Guten Abend und willkommen in Rom!

Ihr seid als Pilger aus vielen Teilen der Welt gekommen, um am Grab des heiligen Petrus euren Glauben zu bekennen. Dieser Platz empfängt und umarmt euch: Wir sind ein Volk und eine Seele, zusammengerufen vom Herrn, der uns liebt und uns trägt. Ich begrüße auch all die Familien, die über Fernsehen und Internet mit uns verbunden sind – ein Platz, der sich bis ins Grenzenlose ausweitet!

Ihr habt diesem Augenblick das Motto gegeben: „Familie, lebe die Freude des Glaubens!“ Dieser Titel gefällt mir. Ich habe von euren Erfahrungen gehört, die Geschichten, die ihr erzählt habt. Ich habe so viele Kinder gesehen, so viele Großeltern… Ich habe das Leid der Familien gespürt, die in Situationen der Armut und des Krieges leben. Ich habe die Jugendlichen gehört, die heiraten wollen, wenn auch unter tausend Schwierigkeiten. Und nun fragen wir uns: Wie ist es möglich, heute in der Familie die Freude des Glaubens zu leben? Aber ich frage auch euch: Ist es möglich, diese Freude zu leben, oder ist es nicht möglich?

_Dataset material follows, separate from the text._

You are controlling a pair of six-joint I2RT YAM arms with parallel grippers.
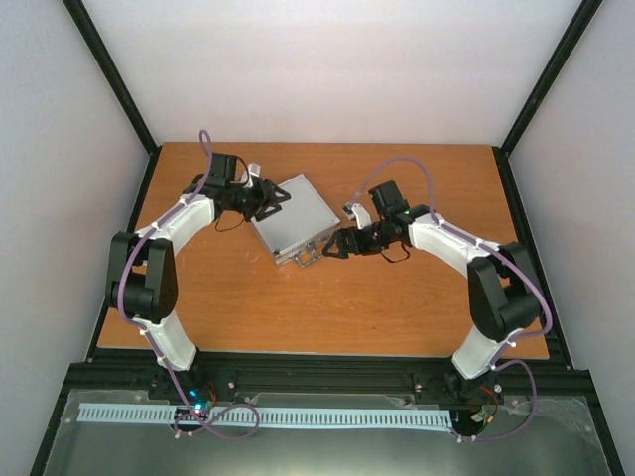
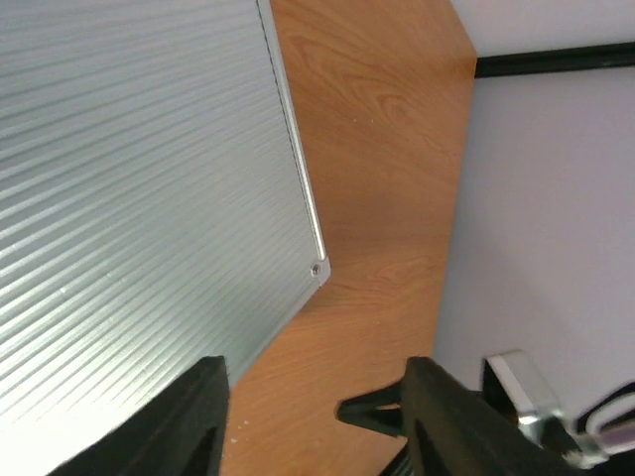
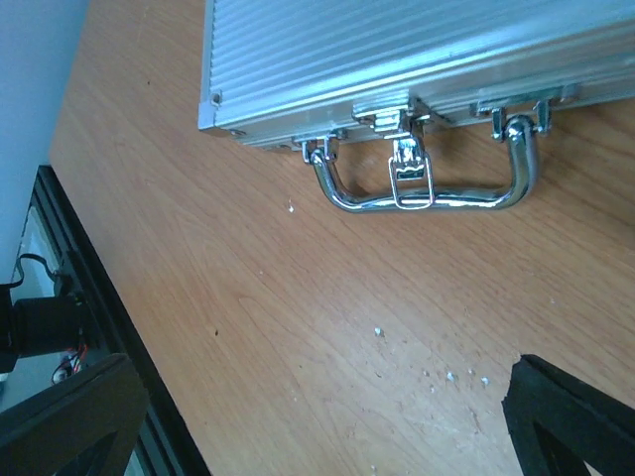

1. Im Matthäusevangelium gibt es ein Wort Jesu, das uns hilfreich ist: »Kommt alle zu mir, die ihr euch plagt und schwere Lasten zu tragen habt. Ich werde euch Ruhe verschaffen« (Mt 11,28). Das Leben ist oft mühsam, oftmals auch tragisch! Wir haben es gerade gehört… Arbeiten bedeutet Mühe; Arbeit suchen bedeutet Mühe. Und heute Arbeit zu finden, erfordert sehr viel Mühe von uns! Doch was im Leben schwerer wiegt, ist nicht das: Was schwerer wiegt als alle diese Dinge, ist der Mangel an Liebe. Es ist schwer, kein Lächeln zu erhalten, nicht angenommen zu sein. Schwer lastet so manches Schweigen, manchmal auch in der Familie, zwischen Eheleuten, zwischen Eltern und Kindern, unter Geschwistern. Ohne Liebe lastet die Mühe schwerer, wird unerträglich. Ich denke an die einsamen Alten, an die Familien, die sich abmühen, weil sie keine Hilfe haben bei der Unterstützung derer im Haus, die besonderer Hinwendung und Pflege bedürfen. »Kommt alle zu mir, die ihr euch plagt und schwere Lasten zu tragen habt«, sagt Jesus.

Liebe Familien, der Herr kennt unsere Mühen, er kennt sie! Und er kennt die Lasten unseres Lebens. Aber der Herr kennt auch unsere tiefe Sehnsucht, die Freude der Erquickung zu finden! Erinnert ihr euch? Jesus hat gesagt: »Eure Freude soll vollkommen sein« (vgl. Joh 15,11). Jesus will, dass unsere Freude vollkommen ist! Das hat er zu den Aposteln gesagt, und er wiederholt es heute für uns. Dies ist also ist das erste, was ich heute mit euch teilen möchte, und es ist ein Wort Jesu: Kommt zu mir, Familien aus aller Welt – sagt Jesus – und ich will euch Ruhe verschaffen, damit eure Freude vollkommen sei. Und dieses Wort Jesu, tragt es nach Hause, tragt es im Herzen, teilt es miteinander in der Familie! Er lädt uns ein, zu ihm zu gehen, um uns, um allen die Freude zu schenken.

2. Das zweite Wort entnehme ich dem Ritus der Trauung. Wer eine sakramentale Ehe schließt, sagt: »Ich verspreche dir die Treue in guten und bösen Tagen, in Gesundheit und Krankheit, bis der Tod uns scheidet. Ich will dich lieben, achten und ehren alle Tage meines Lebens.« Die Brautleute wissen in jenem Moment nicht, was geschehen wird, sie wissen nicht, welche Freuden und welche Leiden sie erwarten. Sie brechen auf wie Abraham und machen sich gemeinsam auf den Weg. Und das ist die Ehe! Aufbrechen und gemeinsam gehen, Hand in Hand, im Vertrauen auf die große Hand des Herrn. Hand in Hand, immer und das ganze Leben lang! Und nicht auf diese Kultur des Provisorischen achten, die uns das Leben zerstückelt!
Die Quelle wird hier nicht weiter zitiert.